▸ **Task directions**
All of the data, except its images, should be set down exactly as it appears.

▸ **Data below**

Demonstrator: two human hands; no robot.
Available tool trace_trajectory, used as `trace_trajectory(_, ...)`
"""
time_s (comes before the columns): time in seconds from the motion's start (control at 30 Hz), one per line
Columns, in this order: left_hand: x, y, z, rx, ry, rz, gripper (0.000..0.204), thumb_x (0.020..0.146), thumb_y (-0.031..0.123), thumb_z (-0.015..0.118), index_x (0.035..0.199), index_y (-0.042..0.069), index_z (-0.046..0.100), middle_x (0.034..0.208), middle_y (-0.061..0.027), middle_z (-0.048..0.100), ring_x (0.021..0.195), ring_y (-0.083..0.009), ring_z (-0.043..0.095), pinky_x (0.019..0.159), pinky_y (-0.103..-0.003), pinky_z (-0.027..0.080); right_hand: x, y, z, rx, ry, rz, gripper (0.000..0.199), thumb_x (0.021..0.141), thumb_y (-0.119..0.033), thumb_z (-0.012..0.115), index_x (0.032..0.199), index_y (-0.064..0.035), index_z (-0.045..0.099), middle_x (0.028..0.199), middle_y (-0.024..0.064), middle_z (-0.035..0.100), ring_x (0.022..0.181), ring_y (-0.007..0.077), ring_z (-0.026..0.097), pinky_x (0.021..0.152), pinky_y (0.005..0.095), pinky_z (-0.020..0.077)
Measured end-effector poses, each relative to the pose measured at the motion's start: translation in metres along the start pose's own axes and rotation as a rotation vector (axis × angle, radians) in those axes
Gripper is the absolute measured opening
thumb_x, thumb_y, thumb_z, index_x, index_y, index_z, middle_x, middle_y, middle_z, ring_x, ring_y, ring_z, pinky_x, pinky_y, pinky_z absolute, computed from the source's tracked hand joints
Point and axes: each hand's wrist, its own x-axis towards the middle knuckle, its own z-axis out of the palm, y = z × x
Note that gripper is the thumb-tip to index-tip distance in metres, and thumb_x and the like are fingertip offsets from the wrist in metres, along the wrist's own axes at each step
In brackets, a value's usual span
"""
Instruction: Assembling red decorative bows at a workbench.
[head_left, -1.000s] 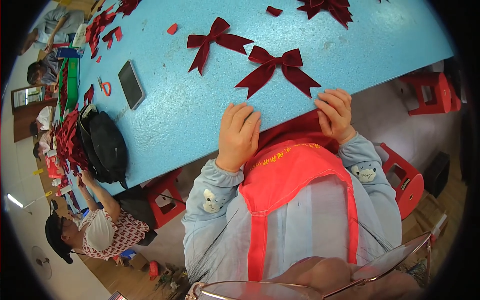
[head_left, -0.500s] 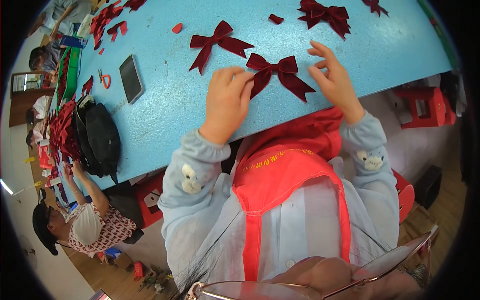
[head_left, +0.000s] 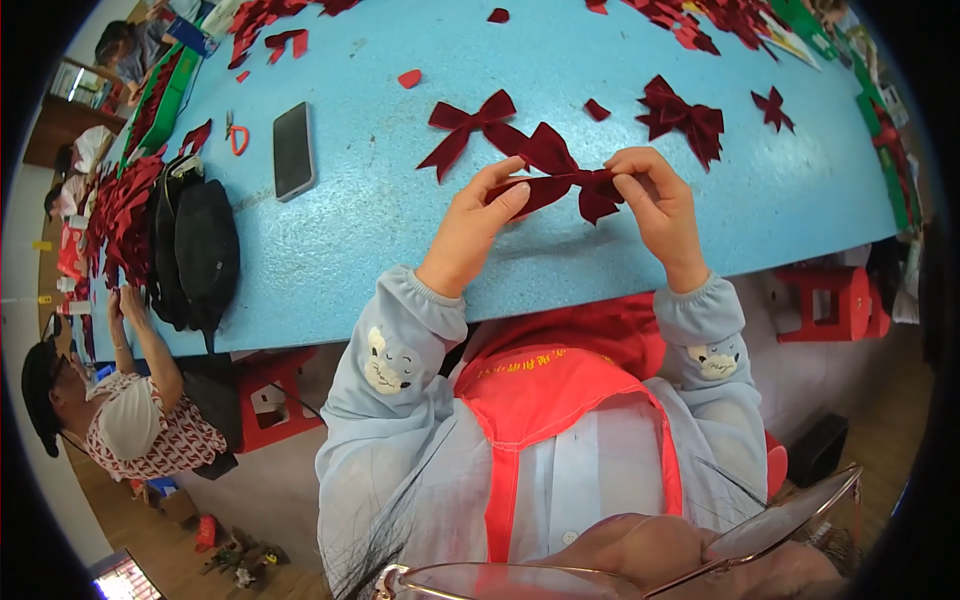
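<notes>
A dark red velvet bow (head_left: 560, 165) is held just above the near part of the blue table, turned on its side. My left hand (head_left: 475, 215) is closed, pinching one end of it between thumb and fingers. On its other end, the fingers of my right hand (head_left: 655, 205) are closed as well. Partly behind the held bow lies another velvet bow (head_left: 472, 128). Beyond my right hand sits a small pile of velvet bows (head_left: 682, 118), with a smaller bow (head_left: 773, 108) farther right.
Left on the blue table (head_left: 370, 240) are a phone (head_left: 293, 150), red-handled snips (head_left: 237, 138) and a black bag (head_left: 205, 250). Red ribbon pieces (head_left: 125, 220) are heaped beyond the bag. A co-worker (head_left: 140, 420) sits at far left. Red stools (head_left: 825, 303) stand below the table edge.
Both hands have taken hold of the bow that lay flat on the table, lifting and turning it. The view has shifted, showing more of the table's far side.
</notes>
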Motion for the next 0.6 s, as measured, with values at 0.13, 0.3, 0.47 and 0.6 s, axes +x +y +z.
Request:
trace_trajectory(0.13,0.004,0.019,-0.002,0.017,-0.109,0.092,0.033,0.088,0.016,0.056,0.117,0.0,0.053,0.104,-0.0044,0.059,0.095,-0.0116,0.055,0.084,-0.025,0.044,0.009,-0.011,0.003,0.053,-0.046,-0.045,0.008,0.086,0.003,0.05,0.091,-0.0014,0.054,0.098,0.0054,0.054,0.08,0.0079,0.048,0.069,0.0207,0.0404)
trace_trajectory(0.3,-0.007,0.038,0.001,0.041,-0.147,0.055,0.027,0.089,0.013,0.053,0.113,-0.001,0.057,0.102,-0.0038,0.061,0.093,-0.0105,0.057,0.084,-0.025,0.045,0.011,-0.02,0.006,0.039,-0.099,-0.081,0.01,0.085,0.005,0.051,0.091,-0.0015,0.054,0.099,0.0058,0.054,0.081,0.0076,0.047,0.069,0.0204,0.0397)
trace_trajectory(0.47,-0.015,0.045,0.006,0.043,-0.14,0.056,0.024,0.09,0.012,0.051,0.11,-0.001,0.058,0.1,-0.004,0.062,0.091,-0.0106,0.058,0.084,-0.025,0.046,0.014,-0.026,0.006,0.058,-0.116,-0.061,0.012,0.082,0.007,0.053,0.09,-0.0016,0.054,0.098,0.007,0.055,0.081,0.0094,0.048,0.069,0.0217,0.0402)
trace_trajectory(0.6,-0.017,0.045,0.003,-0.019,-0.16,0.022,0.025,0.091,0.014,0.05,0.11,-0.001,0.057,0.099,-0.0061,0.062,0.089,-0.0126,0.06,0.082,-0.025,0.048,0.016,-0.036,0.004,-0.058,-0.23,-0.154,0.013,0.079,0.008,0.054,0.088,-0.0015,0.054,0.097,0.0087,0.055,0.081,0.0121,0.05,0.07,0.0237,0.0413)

▸ **Output of the exercise**
Demonstrator: two human hands; no robot.
Available tool trace_trajectory, used as `trace_trajectory(_, ...)`
"""
time_s (comes before the columns): time in seconds from the motion's start (control at 30 Hz), one per line
Columns, in this order: left_hand: x, y, z, rx, ry, rz, gripper (0.000..0.204), thumb_x (0.020..0.146), thumb_y (-0.031..0.123), thumb_z (-0.015..0.118), index_x (0.035..0.199), index_y (-0.042..0.069), index_z (-0.046..0.100), middle_x (0.034..0.208), middle_y (-0.061..0.027), middle_z (-0.048..0.100), ring_x (0.021..0.195), ring_y (-0.083..0.009), ring_z (-0.043..0.095), pinky_x (0.019..0.159), pinky_y (-0.103..-0.003), pinky_z (-0.027..0.080); right_hand: x, y, z, rx, ry, rz, gripper (0.000..0.199), thumb_x (0.021..0.141), thumb_y (-0.119..0.033), thumb_z (-0.012..0.115), index_x (0.032..0.199), index_y (-0.064..0.035), index_z (-0.045..0.099), middle_x (0.028..0.199), middle_y (-0.024..0.064), middle_z (-0.035..0.100), ring_x (0.022..0.181), ring_y (-0.007..0.077), ring_z (-0.026..0.097), pinky_x (0.021..0.152), pinky_y (0.005..0.095), pinky_z (-0.020..0.077)
Measured end-effector poses, each relative to the pose measured at the motion's start: translation in metres along the start pose's own axes and rotation as a rotation vector (axis × angle, radians) in those axes
Gripper is the absolute measured opening
thumb_x, thumb_y, thumb_z, index_x, index_y, index_z, middle_x, middle_y, middle_z, ring_x, ring_y, ring_z, pinky_x, pinky_y, pinky_z absolute, computed from the source's tracked hand joints
Point and axes: each hand's wrist, its own x-axis towards the middle knuckle, its own z-axis out of the palm, y = z × x
Note that gripper is the thumb-tip to index-tip distance in metres, and thumb_x and the like are fingertip offsets from the wrist in metres, along the wrist's own axes at each step
In brackets, a value's usual span
"""
Instruction: Assembling red decorative bows at a workbench.
[head_left, -1.000s] 
[head_left, -0.500s] 
[head_left, +0.000s] 
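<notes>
A dark red velvet bow (head_left: 560, 165) is held just above the near part of the blue table, turned on its side. My left hand (head_left: 475, 215) is closed, pinching one end of it between thumb and fingers. On its other end, the fingers of my right hand (head_left: 655, 205) are closed as well. Partly behind the held bow lies another velvet bow (head_left: 472, 128). Beyond my right hand sits a small pile of velvet bows (head_left: 682, 118), with a smaller bow (head_left: 773, 108) farther right.
Left on the blue table (head_left: 370, 240) are a phone (head_left: 293, 150), red-handled snips (head_left: 237, 138) and a black bag (head_left: 205, 250). Red ribbon pieces (head_left: 125, 220) are heaped beyond the bag. A co-worker (head_left: 140, 420) sits at far left. Red stools (head_left: 825, 303) stand below the table edge.
Both hands have taken hold of the bow that lay flat on the table, lifting and turning it. The view has shifted, showing more of the table's far side.
</notes>
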Motion for the next 0.6 s, as measured, with values at 0.13, 0.3, 0.47 and 0.6 s, axes +x +y +z.
Request:
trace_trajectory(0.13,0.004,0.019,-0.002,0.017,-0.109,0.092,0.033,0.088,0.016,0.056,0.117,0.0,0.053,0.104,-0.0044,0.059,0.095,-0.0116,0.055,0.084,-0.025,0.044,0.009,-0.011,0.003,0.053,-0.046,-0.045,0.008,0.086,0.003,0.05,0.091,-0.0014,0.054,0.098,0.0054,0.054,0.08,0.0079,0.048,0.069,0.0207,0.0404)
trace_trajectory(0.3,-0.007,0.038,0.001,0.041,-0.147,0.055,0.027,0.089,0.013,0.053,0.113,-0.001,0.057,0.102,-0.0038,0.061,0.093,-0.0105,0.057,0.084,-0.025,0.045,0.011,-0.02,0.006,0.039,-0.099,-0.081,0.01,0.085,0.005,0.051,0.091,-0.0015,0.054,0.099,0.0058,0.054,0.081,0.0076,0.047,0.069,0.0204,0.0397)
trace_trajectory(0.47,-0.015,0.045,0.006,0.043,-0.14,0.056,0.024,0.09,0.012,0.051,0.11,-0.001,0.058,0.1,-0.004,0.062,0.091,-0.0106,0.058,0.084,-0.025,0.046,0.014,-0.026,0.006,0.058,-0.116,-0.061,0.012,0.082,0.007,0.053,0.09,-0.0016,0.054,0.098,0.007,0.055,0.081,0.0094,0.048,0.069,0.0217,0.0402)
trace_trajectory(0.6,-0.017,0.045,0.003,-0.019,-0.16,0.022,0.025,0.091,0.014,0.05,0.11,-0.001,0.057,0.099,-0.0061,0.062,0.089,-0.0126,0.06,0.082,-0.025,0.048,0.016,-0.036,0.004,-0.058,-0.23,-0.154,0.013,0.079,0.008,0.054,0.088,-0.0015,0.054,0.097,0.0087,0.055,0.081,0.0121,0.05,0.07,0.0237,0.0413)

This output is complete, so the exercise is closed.